Re: Improve OR conditions on joined columns.

From: Tom Lane <tgl(at)sss(dot)pgh(dot)pa(dot)us>
To: Jim Nasby <Jim(dot)Nasby(at)BlueTreble(dot)com>
Cc: Pg Hackers <pgsql-hackers(at)postgresql(dot)org>
Subject: Re: Improve OR conditions on joined columns.
Date: 2017-02-08 23:54:43
Message-ID: 1397.1486598083@sss.pgh.pa.us
Views: Raw Message | Whole Thread | Download mbox | Resend email
Thread:
Lists: pgsql-hackers

Jim Nasby <Jim(dot)Nasby(at)BlueTreble(dot)com> writes:
> AFAICT this can be transformed into a UNION (not all) if dim.id is
> unique. Does the upper planner pathification make this any easier?

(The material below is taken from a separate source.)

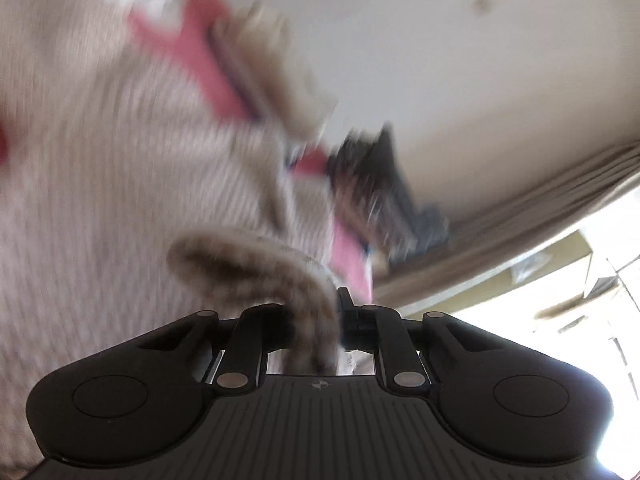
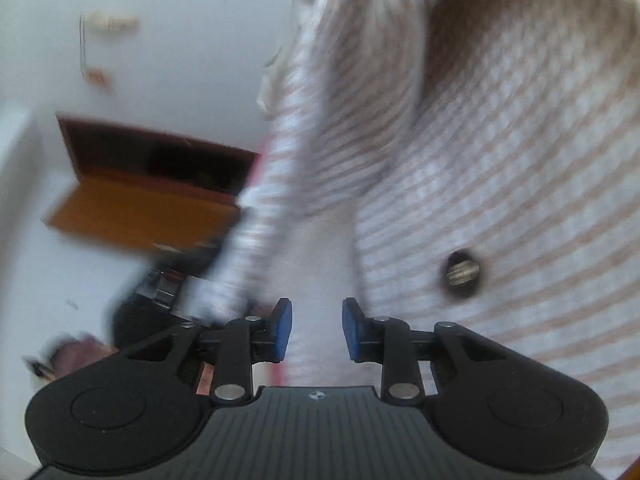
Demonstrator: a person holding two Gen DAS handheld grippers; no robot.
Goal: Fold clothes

What I did in 9.6 is a first step. The next step, I think, is to
replace prepunion.c with something that can consider more than one
implementation path for a union.

Although ... actually, that may not be the bottleneck for what you're
after. The issue here is not so much discovering a clever plan for
a union as realizing that the query could be cast as a union in the
first place.

Maybe it'd be better to imagine this as something closer to planagg.c,
that is it knows how to apply a specific high-level optimization that
might or might not be a win, so it builds a path describing that and sees
if it looks cheaper than a path done the normal way. The fact that
we could even build a path describing a union is something that wasn't
there before 9.6, but maybe there's enough infrastructure for that now.

> There's another transform using arrays that's possible as well (see
> attached example); I believe that would work regardless of uniqueness.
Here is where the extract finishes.